MichaelAC schrieb:
Das nennt man exponentielles Wachstum. Das menschliche Gehirn (das ist kein Affront dir gegenüber, es ist einfach nur ein Fakt) ist nicht dafür ausgelegt, exponentielle Phänomene implizit zu begreifen. Das geht nur explizit, d.h. mit Mathematik:
5 pro Tag auf 80 pro Tag ...
... ist das gleiche Wachstum wie 80 auf 3000 pro Tag.
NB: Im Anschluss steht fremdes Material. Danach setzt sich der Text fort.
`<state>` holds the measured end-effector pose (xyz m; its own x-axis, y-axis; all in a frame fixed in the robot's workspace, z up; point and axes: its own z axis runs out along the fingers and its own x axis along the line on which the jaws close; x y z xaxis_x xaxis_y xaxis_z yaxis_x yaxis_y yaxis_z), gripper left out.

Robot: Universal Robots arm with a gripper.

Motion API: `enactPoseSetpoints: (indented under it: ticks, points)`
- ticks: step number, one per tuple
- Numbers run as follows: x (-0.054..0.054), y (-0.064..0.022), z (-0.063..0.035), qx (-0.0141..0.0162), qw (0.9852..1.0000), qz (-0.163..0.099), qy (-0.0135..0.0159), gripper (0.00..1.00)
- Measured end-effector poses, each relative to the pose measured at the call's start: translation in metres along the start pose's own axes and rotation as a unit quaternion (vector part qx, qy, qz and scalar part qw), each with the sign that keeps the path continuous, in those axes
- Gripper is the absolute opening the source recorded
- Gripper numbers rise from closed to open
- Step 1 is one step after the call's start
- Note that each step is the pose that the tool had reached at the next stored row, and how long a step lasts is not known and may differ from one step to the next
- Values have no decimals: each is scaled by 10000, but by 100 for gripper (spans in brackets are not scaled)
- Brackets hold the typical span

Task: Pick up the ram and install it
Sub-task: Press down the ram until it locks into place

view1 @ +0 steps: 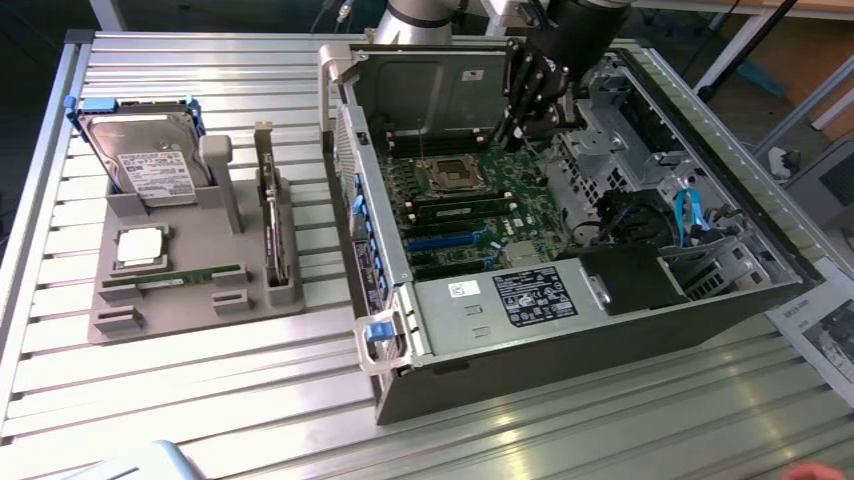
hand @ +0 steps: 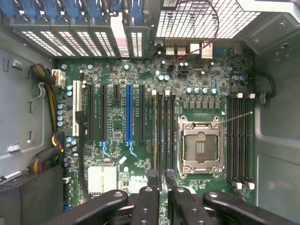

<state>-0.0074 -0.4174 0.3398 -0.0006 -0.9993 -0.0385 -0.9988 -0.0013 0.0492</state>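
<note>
— While the gripper (view1: pixel 531 132) hangs inside the open computer case (view1: pixel 561 330), where is the ram (view1: pixel 174 277)?

— Well apart from it. It lies flat in a groove of the grey holder tray (view1: pixel 200 312), on the exterior view's left. The square silver processor chip (view1: pixel 140 247) sits just behind it and the hard drive (view1: pixel 140 155) further back. The tall expansion card (view1: pixel 274 235) stands on edge beside them.

— And the jaws?

— Released, I'd say. In the wrist view the two fingertips (hand: pixel 152 177) stand a narrow gap apart, and bare motherboard (hand: pixel 122 79) shows between them. They grasp nothing. They hover above the near end of the long memory slots (hand: pixel 161 131), next to the empty CPU socket (hand: pixel 199 147).

— So nothing of the job is done?

— Judging by how things lie, no: the stick is not yet lifted from its groove.

— How would it handle?

— Light, I'd guess, and thin. It should be stiff along its length, yet likely to flex or crack if twisted. The faces look smooth (slippery under hard pads, probably), and the small dark chips along it are the fragile part.

— Where to take hold, then?

— Across the two flat faces near the middle of its length, I think, so that it hangs level. The pinch should be firm but gentle, and the contact edge left free.
</note>
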Motion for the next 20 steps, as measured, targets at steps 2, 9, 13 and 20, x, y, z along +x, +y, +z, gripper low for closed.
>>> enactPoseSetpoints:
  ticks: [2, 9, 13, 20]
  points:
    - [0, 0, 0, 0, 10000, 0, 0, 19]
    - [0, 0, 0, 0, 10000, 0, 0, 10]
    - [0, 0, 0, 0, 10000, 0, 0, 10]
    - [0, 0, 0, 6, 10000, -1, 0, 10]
Mit 1000-3000 pro Tag ist man in 1-3 Wochen bei 20.000 Fällen.
… ich denke, das war etwas unglücklich formuliert, denn wenn das Wachstum das gleiche wäre (also linear), dann passen die Zahlen so nicht.
Das exponentielle Wachstum lässt sich ja schwer vorhersagen und eigentlich erst hinterher ermitteln.
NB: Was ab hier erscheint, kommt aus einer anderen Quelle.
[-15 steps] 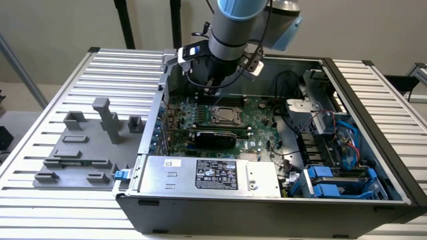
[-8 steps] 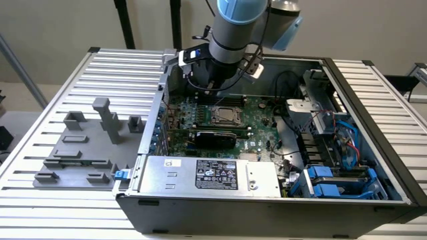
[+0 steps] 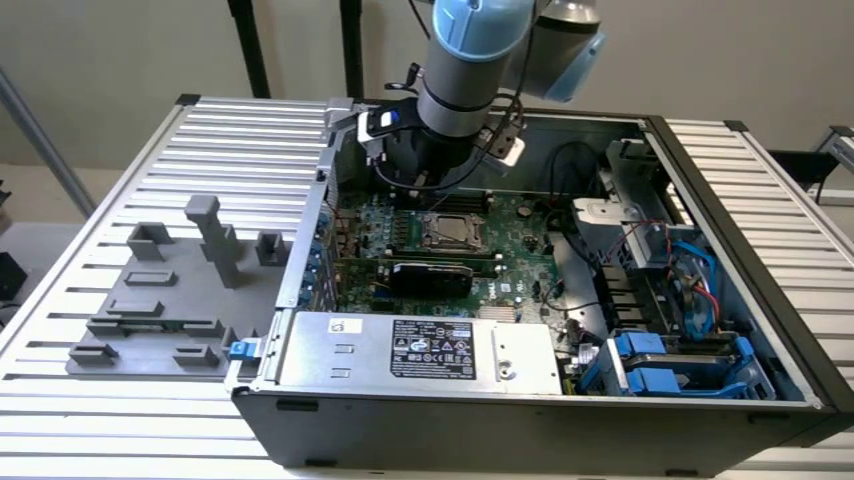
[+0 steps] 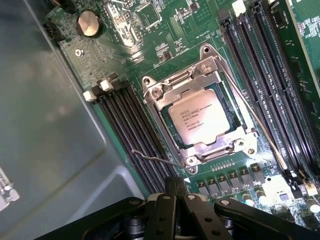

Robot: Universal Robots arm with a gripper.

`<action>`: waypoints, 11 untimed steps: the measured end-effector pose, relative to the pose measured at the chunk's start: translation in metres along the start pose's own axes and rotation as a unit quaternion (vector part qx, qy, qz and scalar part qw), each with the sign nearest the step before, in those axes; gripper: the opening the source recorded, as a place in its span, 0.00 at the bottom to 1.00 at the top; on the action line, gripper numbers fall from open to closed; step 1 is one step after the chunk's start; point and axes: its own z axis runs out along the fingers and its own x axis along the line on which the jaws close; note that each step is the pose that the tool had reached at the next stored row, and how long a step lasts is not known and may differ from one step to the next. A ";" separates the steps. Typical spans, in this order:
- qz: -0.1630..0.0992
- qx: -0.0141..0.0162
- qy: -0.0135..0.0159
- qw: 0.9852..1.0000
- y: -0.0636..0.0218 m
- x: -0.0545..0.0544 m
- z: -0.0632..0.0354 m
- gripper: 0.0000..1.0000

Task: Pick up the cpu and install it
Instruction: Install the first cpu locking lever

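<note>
The cpu (image 4: 200, 118), a silver-topped square chip with printed text, lies flat inside the metal socket frame (image 4: 165, 90) on the green motherboard. In the exterior view the cpu (image 3: 449, 228) sits in the middle of the open computer case, just below the arm's wrist. My gripper (image 4: 176, 186) hovers above the board beside the socket's corner, apart from the chip. Its dark fingers (image 4: 169, 200) are pressed together with nothing between them. A thin wire lever (image 4: 155, 159) of the socket sticks out near the fingertips. From the exterior view the gripper (image 3: 438, 185) hangs over the board's far part.
Black memory slots (image 4: 132, 130) flank the socket on both sides. The case wall (image 4: 45, 125) rises close by. A power supply (image 3: 420, 348) fills the case front, blue drive bays (image 3: 674, 365) and cables the exterior view's right. Grey fixture blocks (image 3: 174, 290) stand on the slatted table.
</note>
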 end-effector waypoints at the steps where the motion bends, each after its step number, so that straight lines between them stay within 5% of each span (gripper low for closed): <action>1: 0.000 -0.001 -0.001 1.000 0.0003 0.000 0.0013 0.11; 11: 0.006 -0.009 -0.007 1.000 0.0027 0.002 0.0098 0.11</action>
Während die Sache noch läuft, basiert vieles auf Annahmen und die Ergebnisse hängen ja auch stark von der Zahl der Tests ab. Man hatte ja schon mal über 100 positive Befunde an einem Tag. Anfangs hatte man gar nicht so viele Menschen pro Tag getestet. Selbst bei linearer Zunahme der Zahlen Infizierter hätte man als seinerzeit gar keine 100 Infizierte finden können.
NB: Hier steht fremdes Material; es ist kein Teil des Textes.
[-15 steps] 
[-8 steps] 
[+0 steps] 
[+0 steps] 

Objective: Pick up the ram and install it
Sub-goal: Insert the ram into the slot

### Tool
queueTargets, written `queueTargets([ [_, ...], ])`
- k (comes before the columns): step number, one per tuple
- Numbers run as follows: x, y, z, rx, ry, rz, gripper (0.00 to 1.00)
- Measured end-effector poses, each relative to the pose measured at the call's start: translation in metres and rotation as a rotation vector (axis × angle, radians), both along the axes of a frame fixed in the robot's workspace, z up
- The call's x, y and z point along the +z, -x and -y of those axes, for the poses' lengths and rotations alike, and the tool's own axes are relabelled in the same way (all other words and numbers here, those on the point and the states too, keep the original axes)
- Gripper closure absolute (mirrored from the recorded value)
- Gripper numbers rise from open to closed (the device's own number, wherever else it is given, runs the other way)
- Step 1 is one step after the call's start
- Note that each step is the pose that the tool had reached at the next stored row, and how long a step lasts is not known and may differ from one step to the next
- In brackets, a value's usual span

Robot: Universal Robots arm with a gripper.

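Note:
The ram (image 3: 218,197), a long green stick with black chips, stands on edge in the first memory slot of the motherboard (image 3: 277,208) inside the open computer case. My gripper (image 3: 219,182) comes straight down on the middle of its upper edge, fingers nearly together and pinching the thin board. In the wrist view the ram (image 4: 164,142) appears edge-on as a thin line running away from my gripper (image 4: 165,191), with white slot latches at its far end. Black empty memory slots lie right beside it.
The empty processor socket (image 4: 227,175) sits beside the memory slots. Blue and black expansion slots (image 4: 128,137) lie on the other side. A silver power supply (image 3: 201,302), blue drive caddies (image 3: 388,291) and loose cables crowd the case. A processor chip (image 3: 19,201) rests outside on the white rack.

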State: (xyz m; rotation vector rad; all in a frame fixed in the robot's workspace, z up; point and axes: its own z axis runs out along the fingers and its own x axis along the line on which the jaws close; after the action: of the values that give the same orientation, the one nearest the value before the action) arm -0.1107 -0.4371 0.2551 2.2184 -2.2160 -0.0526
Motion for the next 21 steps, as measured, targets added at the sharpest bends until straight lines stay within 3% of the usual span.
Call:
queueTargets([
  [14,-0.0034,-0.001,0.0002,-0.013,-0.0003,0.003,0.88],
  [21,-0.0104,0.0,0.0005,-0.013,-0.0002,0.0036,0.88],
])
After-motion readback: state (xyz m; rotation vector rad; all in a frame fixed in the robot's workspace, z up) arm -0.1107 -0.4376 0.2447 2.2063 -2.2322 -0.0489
Selbst wenn sich die Krankheit mit einer linearen Steigerung verbreiten würde, hätten wir bei einer exponentiellen Vermehrung der Tests auch ein exponentielles Wachstum der positiven Ergebnisse. Von daher sind die Zahlen nur eine sehr grobe Orientierung.
Die Zahl von 20,000 halte ich allerdings in naher Zukunft auch für realistisch.